- [Required work]: Filter the records below and copy every line containing the word "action".

- [Supplied material]:
□ □ □ □ □

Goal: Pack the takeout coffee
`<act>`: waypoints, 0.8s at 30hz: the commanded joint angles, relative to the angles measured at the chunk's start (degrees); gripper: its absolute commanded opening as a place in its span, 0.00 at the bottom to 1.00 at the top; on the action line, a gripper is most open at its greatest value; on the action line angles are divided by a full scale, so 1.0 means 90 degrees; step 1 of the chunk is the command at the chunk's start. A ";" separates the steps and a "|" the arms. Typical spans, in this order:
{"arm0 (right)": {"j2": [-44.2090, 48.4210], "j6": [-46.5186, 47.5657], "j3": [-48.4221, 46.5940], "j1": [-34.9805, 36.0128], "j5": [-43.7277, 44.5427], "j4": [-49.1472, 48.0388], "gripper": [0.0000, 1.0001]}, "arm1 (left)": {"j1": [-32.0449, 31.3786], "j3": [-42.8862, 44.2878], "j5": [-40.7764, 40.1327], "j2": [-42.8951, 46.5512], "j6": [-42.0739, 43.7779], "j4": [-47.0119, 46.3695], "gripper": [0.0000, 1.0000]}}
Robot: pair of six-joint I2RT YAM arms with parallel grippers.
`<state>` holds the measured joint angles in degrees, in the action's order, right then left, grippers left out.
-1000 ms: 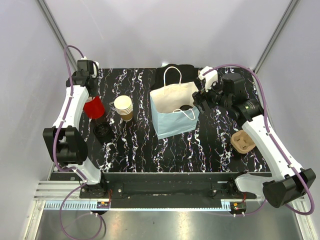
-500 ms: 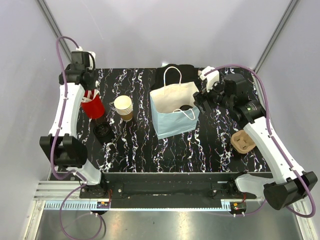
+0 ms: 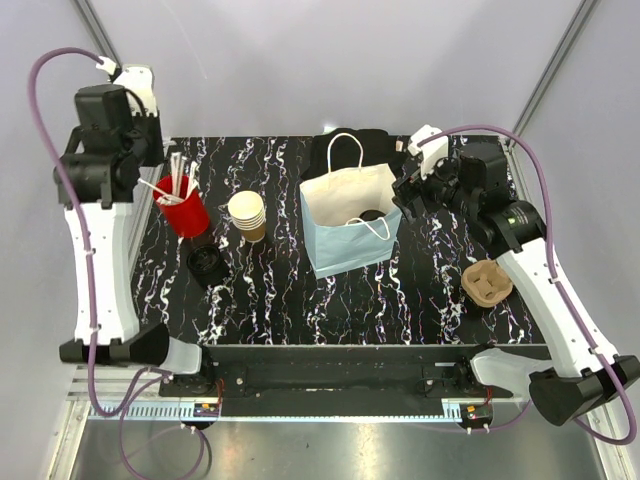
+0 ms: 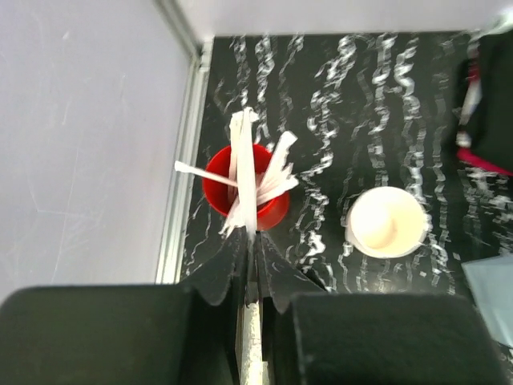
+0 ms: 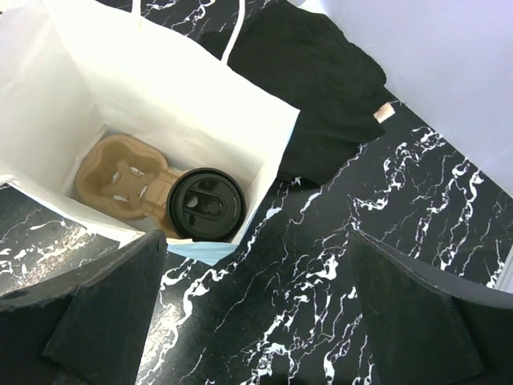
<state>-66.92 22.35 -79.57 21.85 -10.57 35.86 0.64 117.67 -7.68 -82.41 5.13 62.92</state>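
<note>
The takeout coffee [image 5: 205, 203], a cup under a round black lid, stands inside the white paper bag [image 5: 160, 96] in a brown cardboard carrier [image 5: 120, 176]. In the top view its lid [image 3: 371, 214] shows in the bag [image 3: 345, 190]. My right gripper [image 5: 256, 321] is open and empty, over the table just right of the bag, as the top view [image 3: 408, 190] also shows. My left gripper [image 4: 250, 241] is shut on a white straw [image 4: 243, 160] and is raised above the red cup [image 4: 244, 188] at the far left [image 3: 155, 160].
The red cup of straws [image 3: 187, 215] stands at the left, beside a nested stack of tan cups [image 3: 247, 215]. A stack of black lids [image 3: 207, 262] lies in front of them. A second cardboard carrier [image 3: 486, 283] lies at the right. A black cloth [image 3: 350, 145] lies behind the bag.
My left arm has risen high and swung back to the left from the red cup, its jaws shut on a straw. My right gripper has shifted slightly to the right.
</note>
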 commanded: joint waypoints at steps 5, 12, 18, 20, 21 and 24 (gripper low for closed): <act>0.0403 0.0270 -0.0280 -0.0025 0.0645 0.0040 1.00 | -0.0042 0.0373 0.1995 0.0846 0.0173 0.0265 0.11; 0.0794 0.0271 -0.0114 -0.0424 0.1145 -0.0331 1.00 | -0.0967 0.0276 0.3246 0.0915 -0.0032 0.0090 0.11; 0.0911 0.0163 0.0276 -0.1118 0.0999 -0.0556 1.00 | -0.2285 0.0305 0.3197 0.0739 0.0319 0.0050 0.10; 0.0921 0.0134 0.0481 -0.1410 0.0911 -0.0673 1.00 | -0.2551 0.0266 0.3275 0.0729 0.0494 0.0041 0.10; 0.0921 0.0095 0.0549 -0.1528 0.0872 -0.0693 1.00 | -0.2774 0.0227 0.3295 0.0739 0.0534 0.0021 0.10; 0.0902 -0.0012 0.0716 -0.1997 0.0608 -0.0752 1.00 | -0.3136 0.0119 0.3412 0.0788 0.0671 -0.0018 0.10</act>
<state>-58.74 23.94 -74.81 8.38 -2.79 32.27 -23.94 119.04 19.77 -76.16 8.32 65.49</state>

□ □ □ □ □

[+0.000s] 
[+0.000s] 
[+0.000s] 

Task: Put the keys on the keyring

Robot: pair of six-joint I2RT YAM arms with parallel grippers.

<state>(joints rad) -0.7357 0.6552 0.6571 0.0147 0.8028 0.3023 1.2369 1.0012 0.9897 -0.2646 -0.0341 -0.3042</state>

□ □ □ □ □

- [Answer box]:
`<act>`: waypoints, 0.8s at 30hz: the commanded joint angles, relative to the angles measured at the chunk's start (degrees); gripper: its absolute commanded opening as a place in its span, 0.00 at the bottom to 1.00 at the top; on the action line, a gripper is most open at its greatest value; on the action line angles are divided by a full scale, so 1.0 means 90 degrees; step 1 of the chunk is the command at the chunk's start. A ";" separates the steps and a "|" the arms. Typical spans, in this order:
`<state>` holds the measured joint angles in degrees, in the action's order, right then left, grippers left out.

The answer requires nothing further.